It is a cool, breezy evening but because I am full of fish, salad and potatoes — I am warm, my cheeks blushing rosey red. My dad pulls out his chair to sit down opposite me under the dim restaurant light with a plate of desserts: a runny-looking rice pudding which comes in its own jar, some red grapes and sat next to them, are two golden biscuits that look like they could break his teeth with one bite.
Mol, you’ll like these! He says, pointing to the biscuits with his spoon. Coconut delight, they’re called.
He has my full attention. Ooh! I say. He picks one up and holds it out in front of me. Have a bite before you go and get one.

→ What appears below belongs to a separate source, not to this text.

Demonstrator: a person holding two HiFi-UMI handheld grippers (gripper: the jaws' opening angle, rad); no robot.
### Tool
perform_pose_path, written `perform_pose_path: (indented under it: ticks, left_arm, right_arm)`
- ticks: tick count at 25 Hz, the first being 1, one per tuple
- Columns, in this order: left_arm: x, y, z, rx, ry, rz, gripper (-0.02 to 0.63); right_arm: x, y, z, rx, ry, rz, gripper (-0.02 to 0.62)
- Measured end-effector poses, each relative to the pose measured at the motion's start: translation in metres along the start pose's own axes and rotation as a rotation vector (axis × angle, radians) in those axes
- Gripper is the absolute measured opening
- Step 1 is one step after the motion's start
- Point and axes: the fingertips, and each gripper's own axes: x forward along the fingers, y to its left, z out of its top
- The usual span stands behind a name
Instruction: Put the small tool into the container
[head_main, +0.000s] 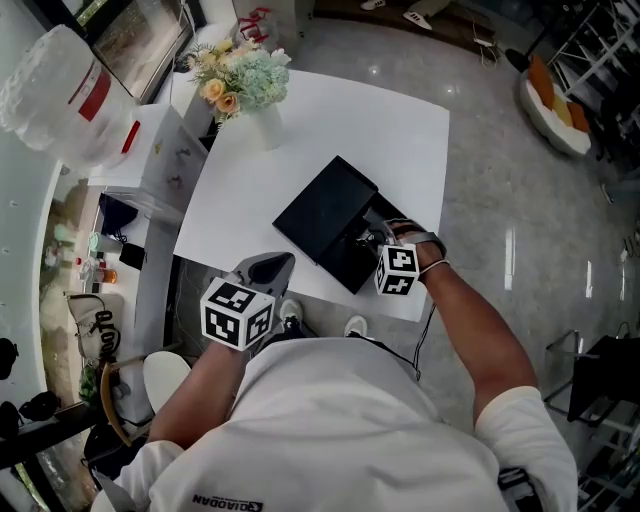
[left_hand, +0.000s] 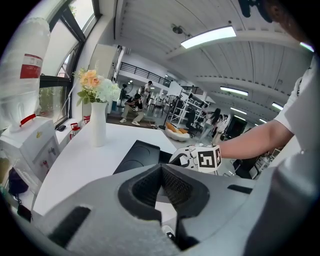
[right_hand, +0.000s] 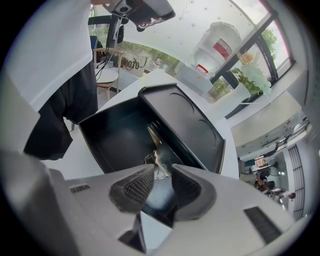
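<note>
A black container (head_main: 343, 268) stands open on the white table (head_main: 390, 130), its lid (head_main: 322, 208) folded back flat. My right gripper (head_main: 372, 240) hangs over the box. In the right gripper view its jaws (right_hand: 162, 172) stand open with nothing between the pads. Just beyond them a small metal tool (right_hand: 156, 150) lies inside the box (right_hand: 110, 135), leaning by the lid-side wall. My left gripper (head_main: 270, 268) hovers at the table's front edge, left of the box. Its jaws (left_hand: 161, 167) look shut and empty.
A white vase of flowers (head_main: 245, 85) stands at the table's far left corner. A water dispenser with a large bottle (head_main: 60, 95) stands beyond the table's left side. The table's front edge runs just under both grippers.
</note>
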Motion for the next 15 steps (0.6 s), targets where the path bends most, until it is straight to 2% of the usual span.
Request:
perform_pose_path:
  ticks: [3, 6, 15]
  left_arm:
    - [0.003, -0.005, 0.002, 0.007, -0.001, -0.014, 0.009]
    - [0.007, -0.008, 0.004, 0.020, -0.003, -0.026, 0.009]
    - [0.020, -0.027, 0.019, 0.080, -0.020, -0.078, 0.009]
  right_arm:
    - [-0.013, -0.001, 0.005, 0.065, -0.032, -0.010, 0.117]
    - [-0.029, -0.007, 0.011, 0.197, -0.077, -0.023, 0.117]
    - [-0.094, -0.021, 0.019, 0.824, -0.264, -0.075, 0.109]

And so I do. My earlier judgement was swiftly proven wrong, they are not hard but light and airy and chewy all at the same time — it takes me a while to finish my bite as I am swept away by a burst of sweetness in my mouth — coconut, honey maybe, some extra sugar on top — I feel euphoric, every part of me is satisfied — I begin pulling all sorts of faces to try and express how much I am enjoying it with accompanying ‘mmmmms’. I already know that this will become my new hyper-fixation and from now on I’ll be googling any coconut-based sweet treat recipe I can find. In fact, less than two minutes later I am babbling on about how I’d like to have some form of coconut cake for my birthday, which is four months away.

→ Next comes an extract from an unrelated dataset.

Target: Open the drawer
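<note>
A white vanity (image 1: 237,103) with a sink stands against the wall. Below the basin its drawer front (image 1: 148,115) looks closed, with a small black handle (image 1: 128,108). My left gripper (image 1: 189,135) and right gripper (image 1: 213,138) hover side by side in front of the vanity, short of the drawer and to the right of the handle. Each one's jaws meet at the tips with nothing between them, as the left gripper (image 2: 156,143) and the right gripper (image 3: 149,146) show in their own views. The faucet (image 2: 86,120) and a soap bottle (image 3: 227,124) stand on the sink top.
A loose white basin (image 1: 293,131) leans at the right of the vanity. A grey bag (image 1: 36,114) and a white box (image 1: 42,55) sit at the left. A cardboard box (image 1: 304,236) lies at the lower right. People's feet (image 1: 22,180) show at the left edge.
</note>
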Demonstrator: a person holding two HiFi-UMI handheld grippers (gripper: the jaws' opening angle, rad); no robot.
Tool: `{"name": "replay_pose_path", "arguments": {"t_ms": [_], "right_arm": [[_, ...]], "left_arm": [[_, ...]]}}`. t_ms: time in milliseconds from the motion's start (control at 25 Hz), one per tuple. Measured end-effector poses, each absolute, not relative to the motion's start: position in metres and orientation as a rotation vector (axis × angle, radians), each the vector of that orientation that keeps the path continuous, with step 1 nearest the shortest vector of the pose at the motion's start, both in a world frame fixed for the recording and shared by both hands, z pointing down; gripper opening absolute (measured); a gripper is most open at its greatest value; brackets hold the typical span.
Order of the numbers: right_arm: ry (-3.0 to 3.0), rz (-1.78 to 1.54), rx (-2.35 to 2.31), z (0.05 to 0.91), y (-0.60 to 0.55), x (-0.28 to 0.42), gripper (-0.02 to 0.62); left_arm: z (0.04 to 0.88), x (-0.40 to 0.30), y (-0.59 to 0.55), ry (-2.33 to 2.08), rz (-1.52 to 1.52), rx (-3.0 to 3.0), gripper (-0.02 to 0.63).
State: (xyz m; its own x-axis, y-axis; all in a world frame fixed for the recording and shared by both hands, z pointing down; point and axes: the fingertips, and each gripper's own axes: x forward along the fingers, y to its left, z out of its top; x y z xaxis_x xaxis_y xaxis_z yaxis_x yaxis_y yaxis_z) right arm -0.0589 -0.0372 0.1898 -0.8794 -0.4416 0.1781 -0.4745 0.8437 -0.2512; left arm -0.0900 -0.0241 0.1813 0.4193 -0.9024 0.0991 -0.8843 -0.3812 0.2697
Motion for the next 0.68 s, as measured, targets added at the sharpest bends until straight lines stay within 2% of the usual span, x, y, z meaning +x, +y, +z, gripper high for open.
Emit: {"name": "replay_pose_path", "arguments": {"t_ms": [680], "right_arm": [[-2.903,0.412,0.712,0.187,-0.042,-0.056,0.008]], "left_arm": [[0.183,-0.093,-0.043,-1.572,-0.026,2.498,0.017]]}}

Though it isn’t just taste of these biscuits that has pierced my soul and belly. When I was 13, my family and I went to Portugal — we stayed in a friend’s apartment that had lime green chairs and a glass dining table. Other than that, the only thing I remember about that holiday is that the weather was temperamental, the sea wild, and that I ate a lot of coconut biscuits.

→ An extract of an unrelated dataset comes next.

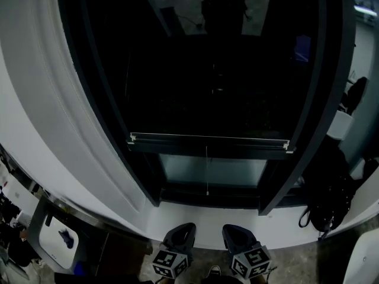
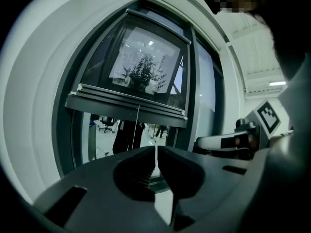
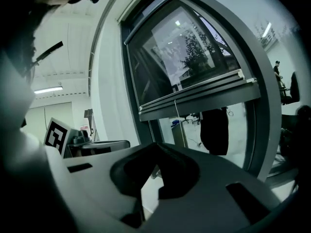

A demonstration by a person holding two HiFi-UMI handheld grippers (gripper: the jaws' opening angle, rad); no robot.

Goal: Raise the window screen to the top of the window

They were always buried in the bottom of my dad’s black backpack for any necessary or unnecessary occasion: a walk, for the beach, for an afternoon lie down with a cup of Yorkshire tea that my mum had bundled into a sandwich bag. He would rip open the packaging with precision (because we simply cannot let the biscuits go stale — like they had a chance), pass them round to each of us and we would enjoy them together quietly. It has always been the case with biscuits or cereal bars or any kind of beige snack — on a Sunday when I was a child, mum and dad would drag my sister and I for a long walk in the Peaks. Protesting furiously, I’d have rather been sitting on MSN chatting rubbish, too young to appreciate the beauty of it all. But when I needed it most, at the summit of a hill or at a viewpoint above a reservoir, water glistening beneath us, or after sauntering through mud — buried in the bottom of dad’s backpack was some form of biscuit to accompany a mighty flask of tea. It was always the highlight: sitting down, taking in the views, filling up my empty stomach. Warmth in the cold air. Laughter on the hills.
I look up at my dad, a constant in the sea of people bustling around me to get their food. He is 60 next year, I will be 29. His birthday is the day after mine, the 7th of July, which means I have managed to overshadow his every year since I was born. He says he doesn’t mind, we try to make him feel just as special.
So much has changed since we ate coconut biscuits together fifteen years ago in Portugal, but in some, weird way, it feels like time has stood still — I mean, I pay taxes now and have grown a few inches, but in some ways I still feel like a 13-year-old girl, and I know for a fact that my dad doesn’t feel 58. Either way, I am still sat with my family eating coconut biscuits, reflecting on memories, treasuring flavours, taking us back to times and places we so rarely think of.